I applied relatively late in the process. Like I said before, applying to nursing school was a last minute idea for me. I started the process I believe in November 2013. And was able to get my application, transcripts, and other necessary materials in by the new year (January 2014) or shortly thereafter.

Did you apply to several nursing schools?

No, I didn’t. I absolutely do NOT recommend you doing as I did though. I just banked on getting into the program. I honestly didn’t have a backup plan in case I wasn’t accepted. If you’re seriously looking into getting into a nursing program, I suggest looking at several colleges months beforehand because different schools have different requirements as far as pre-requisite classes and standardized tests.

What all do you need to get into the nursing program?

There really isn’t that much that you need. There’s the generic online application that you have to complete. Then, you have to submit your official college transcript along with the essay (for AU, the essay portion was built into the online application process) and TEAS score. The application process will also prompt you for 2 references.

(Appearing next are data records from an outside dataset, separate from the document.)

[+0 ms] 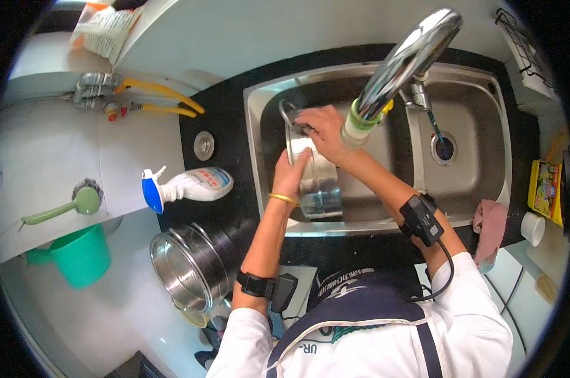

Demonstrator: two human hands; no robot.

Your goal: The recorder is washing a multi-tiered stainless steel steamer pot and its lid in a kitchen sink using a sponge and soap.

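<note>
A shiny stainless steel pot (320,189) is tilted on its side in the left basin of a double steel sink (254,156). My left hand (292,172) grips its wall near the rim, thumb on the metal. At the pot's upper end, by a looped metal handle (285,113), my right hand (325,132) presses a dark scouring pad (303,126) with bent fingers. The pad is mostly covered by the fingers. Above the basin, close to my right hand, hangs the end of a chrome faucet (407,61).
Left of the sink lie a spray bottle (202,184), a sink strainer (204,146) and stacked steel pots (190,269). A green-handled brush (87,201) and a teal dipper (82,257) hang farther left. At right are a pink cloth (490,229), a white cup (532,228) and a yellow packet (545,191).
</note>
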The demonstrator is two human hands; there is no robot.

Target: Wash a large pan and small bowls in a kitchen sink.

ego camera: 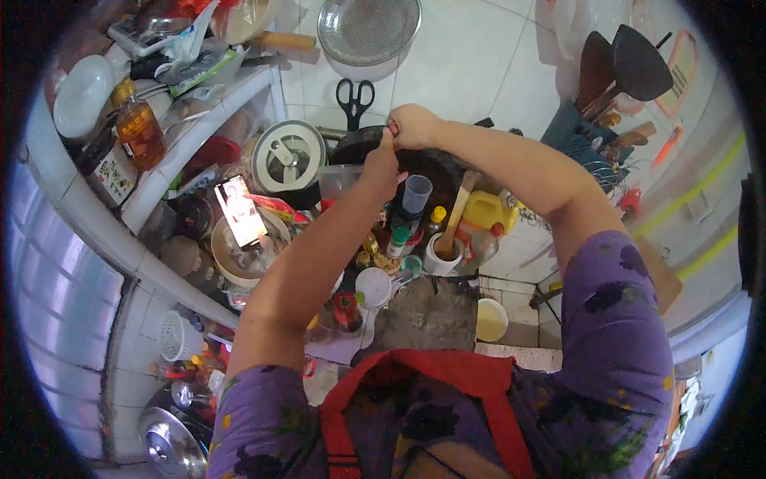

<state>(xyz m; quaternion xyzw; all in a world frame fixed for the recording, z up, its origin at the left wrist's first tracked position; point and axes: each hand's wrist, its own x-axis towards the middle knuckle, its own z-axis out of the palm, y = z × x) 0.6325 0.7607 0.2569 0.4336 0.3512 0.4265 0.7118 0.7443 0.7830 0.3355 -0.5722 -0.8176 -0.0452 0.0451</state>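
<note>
Both my arms reach forward to the tiled wall. My left hand (385, 160) and my right hand (415, 126) meet there, the right one closed at a small reddish thing too small to name, beside dark round pans (359, 143). Whether that thing is part of a pan or separate, I cannot tell. Black-handled scissors (354, 102) hang just left of my hands. Under them stand a clear plastic measuring cup (417, 190), upside down on a dark bottle, a bottle with a yellow cap (438, 214), and a white pot (443, 257) with a wooden utensil in it.
A lit phone (240, 212) leans over a bowl (224, 254) at the left, near a glass-lidded pot (289, 157). Crowded shelves (197, 126) hold an oil bottle (140, 135). A metal strainer (369, 30) hangs above. A utensil rack (568, 135) is on the right, a yellow jug (488, 209) below it.
</note>
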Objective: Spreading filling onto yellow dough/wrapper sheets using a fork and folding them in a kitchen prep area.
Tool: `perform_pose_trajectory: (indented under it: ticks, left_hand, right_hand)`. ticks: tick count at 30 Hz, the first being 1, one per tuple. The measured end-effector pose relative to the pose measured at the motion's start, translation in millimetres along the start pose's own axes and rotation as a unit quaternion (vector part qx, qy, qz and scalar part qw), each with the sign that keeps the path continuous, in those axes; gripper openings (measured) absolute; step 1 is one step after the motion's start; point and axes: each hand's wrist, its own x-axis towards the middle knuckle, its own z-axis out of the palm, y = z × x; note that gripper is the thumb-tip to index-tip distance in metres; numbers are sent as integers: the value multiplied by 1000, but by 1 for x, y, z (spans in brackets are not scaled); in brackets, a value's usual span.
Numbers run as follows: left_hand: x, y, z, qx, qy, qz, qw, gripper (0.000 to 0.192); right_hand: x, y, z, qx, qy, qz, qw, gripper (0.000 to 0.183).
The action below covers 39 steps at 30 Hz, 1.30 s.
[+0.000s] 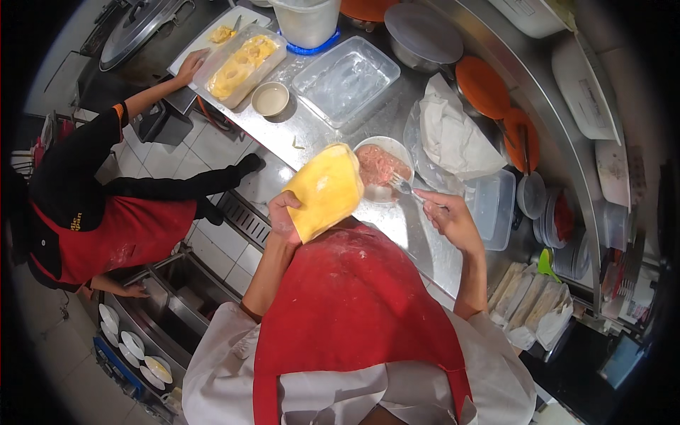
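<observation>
My left hand grips a stack of square yellow dough wrappers, thumb on top, above the table's front edge. A small pale smear marks the middle of the top sheet. In my right hand is a metal fork, its tines in the pink minced meat. That meat sits in a round white bowl on the steel table. The wrappers stand just left of the bowl and overlap its edge in this view.
A translucent plastic tub and a small round cup stand farther back. Another container holds yellow food. A co-worker's hand rests beside it on a white board. Crumpled white paper and a lidded box lie right.
</observation>
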Motion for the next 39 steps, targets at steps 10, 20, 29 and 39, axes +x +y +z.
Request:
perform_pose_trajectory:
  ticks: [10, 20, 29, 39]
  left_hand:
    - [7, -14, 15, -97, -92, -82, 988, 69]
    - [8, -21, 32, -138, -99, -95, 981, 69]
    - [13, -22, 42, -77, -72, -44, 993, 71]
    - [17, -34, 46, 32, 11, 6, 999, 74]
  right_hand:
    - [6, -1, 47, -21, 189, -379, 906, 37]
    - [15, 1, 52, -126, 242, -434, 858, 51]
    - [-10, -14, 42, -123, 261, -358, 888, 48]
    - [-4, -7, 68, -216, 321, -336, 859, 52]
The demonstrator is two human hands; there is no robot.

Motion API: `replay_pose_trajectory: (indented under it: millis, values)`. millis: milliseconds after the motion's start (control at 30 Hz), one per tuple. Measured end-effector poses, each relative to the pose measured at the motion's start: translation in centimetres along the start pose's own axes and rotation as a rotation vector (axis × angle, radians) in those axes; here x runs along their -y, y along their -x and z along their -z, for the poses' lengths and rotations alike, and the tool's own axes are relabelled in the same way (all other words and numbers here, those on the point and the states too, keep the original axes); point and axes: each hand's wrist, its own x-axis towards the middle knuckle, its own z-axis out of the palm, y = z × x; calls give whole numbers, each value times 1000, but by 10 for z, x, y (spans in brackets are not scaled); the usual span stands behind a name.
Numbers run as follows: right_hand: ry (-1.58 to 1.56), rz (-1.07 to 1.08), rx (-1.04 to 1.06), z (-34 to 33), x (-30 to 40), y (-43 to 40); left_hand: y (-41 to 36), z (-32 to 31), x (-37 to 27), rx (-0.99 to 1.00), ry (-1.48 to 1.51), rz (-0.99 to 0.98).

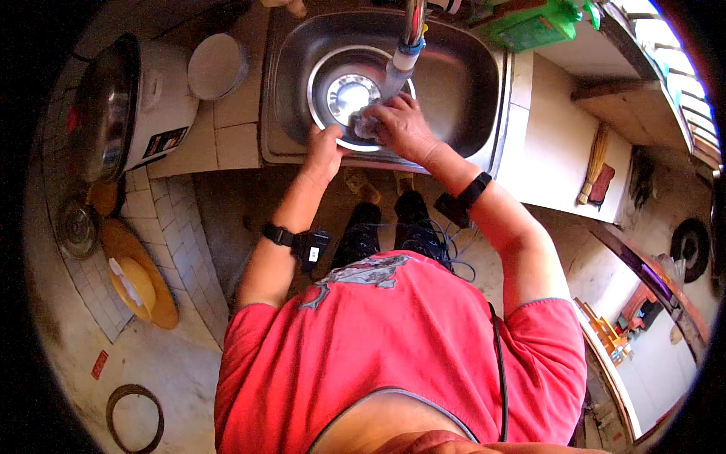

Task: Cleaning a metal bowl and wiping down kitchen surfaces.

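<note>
A round stainless-steel basin (317, 116) is tilted inside the metal sink (462, 108), its shiny inside facing up. My left hand (325, 148) grips its near-left rim, thumb on top. In my right hand (404, 126) is a greyish scrubber (366, 126), pressed against the near-right inner wall of the basin; blur hides its exact material. Just above my right hand hangs the faucet (415, 25), with a pale plastic nozzle (401, 61) at its end. A clear streak below the nozzle looks like running water.
Left of the sink, a white bowl (215, 65) and a large lidded cooker (161, 96) stand on the tiled counter (238, 144). Green bottles (533, 28) are behind the sink at right. A straw brush (594, 164) lies on the right-hand counter (558, 142). Cables (454, 249) hang near my legs.
</note>
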Motion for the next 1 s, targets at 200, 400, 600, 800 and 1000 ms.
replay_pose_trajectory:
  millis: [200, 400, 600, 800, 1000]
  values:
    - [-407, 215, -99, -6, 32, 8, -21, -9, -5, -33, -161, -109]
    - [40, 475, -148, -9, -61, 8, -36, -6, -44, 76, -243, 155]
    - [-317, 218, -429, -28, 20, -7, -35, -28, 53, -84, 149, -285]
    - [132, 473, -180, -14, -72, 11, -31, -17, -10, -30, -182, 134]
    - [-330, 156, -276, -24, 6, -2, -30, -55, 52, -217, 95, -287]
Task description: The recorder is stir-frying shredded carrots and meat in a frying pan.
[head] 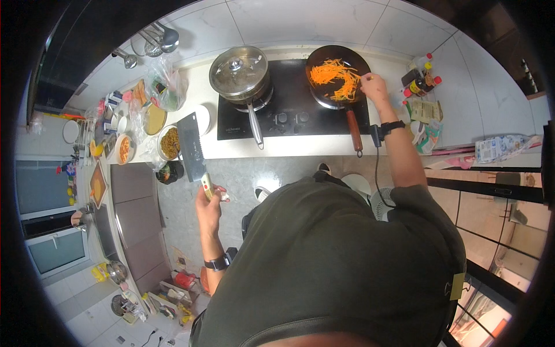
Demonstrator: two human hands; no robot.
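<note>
My left hand (210,203) grips the light handle of a cleaver (190,147), its broad blade pointing away from me beside the counter edge. A small whitish thing (224,196) shows by the fingers of that hand; I cannot tell what it is. Over the right rim of a dark frying pan (318,91), my right hand (374,86) has its fingers pinched together, with a bit of orange at the tips. Shredded carrot (331,73) lies in a curved heap in the pan. The pan's wooden handle (353,128) points towards me.
A lidded steel pan (238,80) sits on the left of the black gas hob (288,97). Bowls of chopped food (169,143) and sauce (125,149) stand left, near a plastic bag (167,86). Bottles (420,82) and packets (427,110) crowd the right. A cable (378,173) hangs from my right wrist.
</note>
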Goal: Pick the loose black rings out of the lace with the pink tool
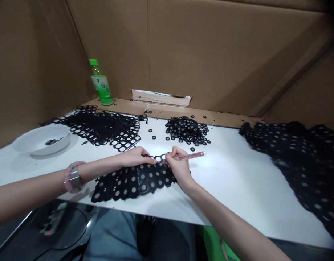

Just a few quick tips about the application process before I jump to the next question:

  • Do your research. Whether you’re planning on applying to a nursing school in-state or in another state, know which programs require what. You will be absolutely frustrated if you’re in the process of applying to somewhere and discover that you haven’t completed something that you need.
  • Use professional references. One of the most important things that I learned in college was networking. Networking allows for beneficial professional relationships. Use these professional relationships as references, namely, your professors, TAs, academic advisors/mentors, etc. Employers can be great references, but if you’re applying to an academic program and your employer hasn’t witnessed you in the academic setting, then they probably aren’t a good reference. Exceptions to this would, of course, be positions in internships and externships pertaining to the program you’re applying for.

How many people apply?

I was told that the number of people who apply to the AU Nursing Program is around 500.

How and when did you find out that you got in?

All Augustans know that everything is centered around Master’s Week. I was told that all acceptances would be received by students by the beginning or end (I forget which) of Master’s Week. The deadline for all applications was January, but then got moved to mid-February. I believe I received by acceptance phone call about a month to a month and a half later, then my acceptance letter came in the mail about a week or two after that.

However, AU starts accepting student into their nursing program as the applications are completed, so in essence, you have a greater chance of getting in if you apply early in the process because there are only so many people they can accept.

How many people get in?

Approximately 200 people get into the program. That includes students on both the Athens and Augusta campuses. The program is competitive. I’d be lying if I said it wasn’t.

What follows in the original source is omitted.